Re: Problem with 11 M records table

From: Craig James <craig_james(at)emolecules(dot)com>
To: idc danny <idcdanny(at)yahoo(dot)com>, pgsql-performance(at)postgresql(dot)org
Subject: Re: Problem with 11 M records table
Date: 2008-05-13 17:57:08
Message-ID: 4829D674.1060801@emolecules.com
Views: Raw Message | Whole Thread | Download mbox | Resend email
Thread:
Lists: pgsql-performance

idc danny wrote:
> Hi James,
>
> Than you for your response.
>
> What I want to achieve is to give to the application
> user 10k rows where the records are one after another
> in the table, and the application has a paginating GUI
> ("First page", "Previous page", "Next page", "Last
> page" - all links & "Jump to page" combobox) where
> thsi particular query gets to run if the user clicks
> on the "Last page" link.
> The application receive the first 10k rows in under a
> second when the user clicks on "First page" link and
> receive the last 10k rows in about 60 seconds when he
> clicks on "Last page" link.

You need a sequence that automatically assigns an ascending "my_rownum" to each row as it is added to the table, and an index on that my_rownum column.
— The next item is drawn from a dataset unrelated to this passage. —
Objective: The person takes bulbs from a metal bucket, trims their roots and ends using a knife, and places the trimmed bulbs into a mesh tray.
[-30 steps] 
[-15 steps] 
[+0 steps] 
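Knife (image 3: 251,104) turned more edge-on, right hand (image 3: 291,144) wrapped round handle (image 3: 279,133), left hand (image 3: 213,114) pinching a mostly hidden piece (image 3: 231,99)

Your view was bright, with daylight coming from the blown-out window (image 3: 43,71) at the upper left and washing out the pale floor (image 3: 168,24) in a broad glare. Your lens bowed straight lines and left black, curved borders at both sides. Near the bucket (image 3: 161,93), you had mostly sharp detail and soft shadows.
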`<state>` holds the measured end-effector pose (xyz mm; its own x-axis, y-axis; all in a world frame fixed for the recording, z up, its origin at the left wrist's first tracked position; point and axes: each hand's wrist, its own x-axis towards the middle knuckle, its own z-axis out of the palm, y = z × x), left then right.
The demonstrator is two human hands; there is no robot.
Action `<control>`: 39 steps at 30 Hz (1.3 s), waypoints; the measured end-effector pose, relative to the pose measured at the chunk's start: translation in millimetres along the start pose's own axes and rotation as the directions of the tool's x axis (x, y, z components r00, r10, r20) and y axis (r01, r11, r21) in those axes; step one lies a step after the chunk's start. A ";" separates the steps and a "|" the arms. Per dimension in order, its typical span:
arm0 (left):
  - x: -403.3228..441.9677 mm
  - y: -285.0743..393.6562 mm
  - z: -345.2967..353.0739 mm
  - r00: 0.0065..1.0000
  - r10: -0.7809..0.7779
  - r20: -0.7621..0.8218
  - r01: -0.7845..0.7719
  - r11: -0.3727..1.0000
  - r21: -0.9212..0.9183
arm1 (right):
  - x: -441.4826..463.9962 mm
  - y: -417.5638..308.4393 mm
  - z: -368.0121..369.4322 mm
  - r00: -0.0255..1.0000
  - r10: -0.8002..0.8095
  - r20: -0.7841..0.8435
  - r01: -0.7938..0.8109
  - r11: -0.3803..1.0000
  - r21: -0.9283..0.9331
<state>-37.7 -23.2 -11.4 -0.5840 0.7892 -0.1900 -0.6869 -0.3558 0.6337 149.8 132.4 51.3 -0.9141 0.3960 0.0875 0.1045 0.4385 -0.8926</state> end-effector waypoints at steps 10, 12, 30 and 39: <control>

Then you select your page by (for example)

select * from my_table where my_rownum >= 100 and id < 110;

That will do what you want, with instant performance that's linear over your whole table.

If your table will have deletions, then you have to update the row numbering a lot, which will cause you terrible performance problems due to the nature of the UPDATE operation in Postgres. If this is the case, then you should keep a separate table just for numbering the rows, which is joined to your main table when you want to retrieve a "page" of data. When you delete data (which should be batched, since this will be expensive), then you truncate your rownum table, reset the sequence that generates your row numbers, then regenerate your row numbers with something like "insert into my_rownum_table (select id, nextval('my_rownum_seq') from my_big_table)". To retrieve a page, just do "select ... from my_table join my_rownum_table on (...)", which will be really fast since you'll have indexes on both tables.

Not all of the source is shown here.